It seems strange to me that your MAE is a negative number. MAE (Mean Absolute Error) values are always positive. For example, let's imagine that the actual shares of choice (from counts) for three product concepts in a holdout task are A=30%, B=40%, C=30%. And, let's say your predicted choice shares (using RFC) are A=40%, B=30%, C=30%. Your MAE would be: [|0.40-0.30|+|0.30-0.40|+|0.30-0.30|}/3, or [0.10+0.10+0.00}/3, or 0.20/3, or 0.0667.
For MAE calculations to be very stable, you should have about four or five holdout choice tasks or more. So, although the illustration I showed above involved just one choice task, these calculations should be made across the four or five choice tasks and the absolute errors of prediction are averaged across the multiple choice tasks.
If you only have three or fewer holdout choice tasks to compute your MAE, then there is probably not enough data to tell if one model does a better job than another model of predicting the holdouts.

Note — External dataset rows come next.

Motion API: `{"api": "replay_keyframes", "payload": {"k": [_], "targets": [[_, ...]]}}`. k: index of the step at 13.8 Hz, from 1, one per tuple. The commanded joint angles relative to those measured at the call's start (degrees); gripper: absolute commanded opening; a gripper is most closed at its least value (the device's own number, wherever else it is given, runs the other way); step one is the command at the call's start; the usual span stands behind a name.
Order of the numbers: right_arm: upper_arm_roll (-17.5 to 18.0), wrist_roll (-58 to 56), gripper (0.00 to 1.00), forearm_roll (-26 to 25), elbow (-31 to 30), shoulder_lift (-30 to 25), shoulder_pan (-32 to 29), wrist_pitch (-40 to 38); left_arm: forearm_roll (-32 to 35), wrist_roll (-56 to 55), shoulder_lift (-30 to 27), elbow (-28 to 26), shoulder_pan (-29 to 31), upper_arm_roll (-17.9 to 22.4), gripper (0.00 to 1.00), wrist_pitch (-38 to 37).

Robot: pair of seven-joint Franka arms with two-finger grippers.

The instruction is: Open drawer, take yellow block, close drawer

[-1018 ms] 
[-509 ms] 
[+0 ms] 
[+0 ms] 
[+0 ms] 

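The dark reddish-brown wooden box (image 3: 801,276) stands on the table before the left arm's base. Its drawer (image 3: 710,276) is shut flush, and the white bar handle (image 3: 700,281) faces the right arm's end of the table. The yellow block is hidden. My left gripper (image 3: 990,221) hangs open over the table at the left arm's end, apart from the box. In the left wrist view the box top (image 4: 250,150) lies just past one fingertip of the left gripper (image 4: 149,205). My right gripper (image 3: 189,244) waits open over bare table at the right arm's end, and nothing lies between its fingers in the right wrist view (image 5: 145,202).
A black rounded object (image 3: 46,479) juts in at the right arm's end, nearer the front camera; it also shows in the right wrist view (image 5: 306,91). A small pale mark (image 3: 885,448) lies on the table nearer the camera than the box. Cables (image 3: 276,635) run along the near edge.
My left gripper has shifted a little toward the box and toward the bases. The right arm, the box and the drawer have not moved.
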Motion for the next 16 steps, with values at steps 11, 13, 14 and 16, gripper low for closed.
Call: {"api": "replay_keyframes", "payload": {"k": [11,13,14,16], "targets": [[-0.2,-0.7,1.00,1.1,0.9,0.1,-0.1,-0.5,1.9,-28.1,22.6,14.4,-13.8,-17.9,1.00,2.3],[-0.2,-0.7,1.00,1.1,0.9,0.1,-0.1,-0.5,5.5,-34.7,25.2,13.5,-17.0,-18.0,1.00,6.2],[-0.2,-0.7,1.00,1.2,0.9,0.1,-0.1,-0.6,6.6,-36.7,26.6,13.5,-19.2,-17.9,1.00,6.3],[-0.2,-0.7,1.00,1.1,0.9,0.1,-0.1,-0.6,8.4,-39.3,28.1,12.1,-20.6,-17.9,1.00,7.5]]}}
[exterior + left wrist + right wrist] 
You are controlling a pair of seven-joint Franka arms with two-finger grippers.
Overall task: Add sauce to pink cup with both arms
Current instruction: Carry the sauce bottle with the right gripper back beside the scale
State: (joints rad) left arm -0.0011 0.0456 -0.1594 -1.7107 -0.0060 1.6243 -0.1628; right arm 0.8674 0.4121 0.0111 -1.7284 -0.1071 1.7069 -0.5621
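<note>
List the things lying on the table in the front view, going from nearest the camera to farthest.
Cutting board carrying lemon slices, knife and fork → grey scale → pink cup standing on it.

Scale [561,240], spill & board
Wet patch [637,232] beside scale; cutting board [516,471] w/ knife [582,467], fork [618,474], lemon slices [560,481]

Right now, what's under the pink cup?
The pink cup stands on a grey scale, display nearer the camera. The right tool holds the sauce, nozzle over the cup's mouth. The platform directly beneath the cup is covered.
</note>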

Next, it is strange to think about dropping any attributes from a conjoint model. Generally, we include all attributes in the models, because we include an attribute in the experiment because of prior hypothesis that it is meaningful at least to some groups of respondents. And, even if a 1-group solution or even a 4-group solution makes it look like an attribute didn't matter to anybody, it may just be due to an aggregation fallacy (see example directly below).
Aggregate logit can sometimes make it look like an attribute is not significant if different respondents or groups of respondents disagree about the order of preference for an attribute (like brand or color, for example). Let's say there are two colors in an attribute: red & green. Half of the respondents think that red is preferred and the other half thinks that green is preferred. In aggregate (the pooled logit solution), the two utilities may be very close to zero and not be significantly different from zero (their T-ratios do not cross the critical value of 1.96).
Next, most Sawtooth Software users employ HB estimation of utilities for their final model. It generally has proven more accurate for use in the market simulator than aggregate logit. Often, Latent Class analysis can perform almost at the level of HB for predicting aggregate shares of preference, but HB still tends to provide more accuracy and flexibility during analysis, because utilities are estimated at the individual level.